David Bruce Centre for American Studies
Explore this Section
Welcome to the David Bruce Centre for American Studies
The David Bruce Centre for American Studies supports research relating to North America. In American Literature and Culture, Bruce Centre members’ expertise covers a range of nineteenth and twentieth century authors. Recent publications and ongoing projects examine Henry James; Richard Brautigan; James Huneker; contemporary American fiction; Quakerism and American Literature; The Clash, Punk and transnationalism; the Beat movement, with an emphasis on Franco-American cultural exchange and on the work of William Burroughs; literary geographies in Québécois and Canadian novels; and Québécois regional fiction. In U.S. History, recent and current research includes studies of gender in the Civil War; Reconstruction in the South; and Civil Rights-era politics, race relations and social provision. The newest research in U.S. Politics explores education policy in Europe and the United States, the Trump presidency and presidential rhetoric.
The Bruce Centre is dedicated to furthering the study and understanding of North America across disciplines, among staff, students and the wider public. In particular it seeks to remove barriers to education, advance research excellence among staff and research students and engage with Keele's mission for social inclusion.

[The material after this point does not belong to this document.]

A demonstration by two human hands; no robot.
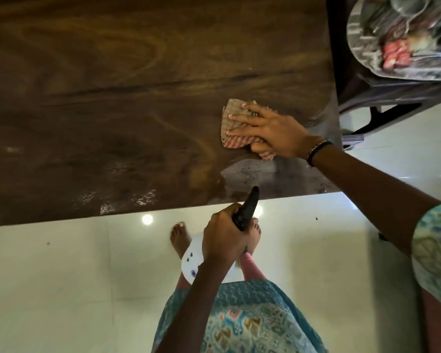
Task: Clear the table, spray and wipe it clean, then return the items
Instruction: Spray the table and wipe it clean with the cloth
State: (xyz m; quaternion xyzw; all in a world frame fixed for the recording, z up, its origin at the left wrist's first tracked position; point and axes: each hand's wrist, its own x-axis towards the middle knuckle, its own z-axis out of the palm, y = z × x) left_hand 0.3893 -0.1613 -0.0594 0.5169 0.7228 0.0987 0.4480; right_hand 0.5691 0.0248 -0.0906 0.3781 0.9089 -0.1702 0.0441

American Studies faculty are involved in a wide range of academic advisory committees, editorial boards, research networks, and scholarly organizations. These include the AHRC Peer Review College, the Organization of American History (OAH), the European Beat Studies Network, the American Politics Group (APG), the British Association for American Studies (BAAS), Historians of the Twentieth Century United States (HOTCUS) and British American Nineteenth Century Historians (BrANCH).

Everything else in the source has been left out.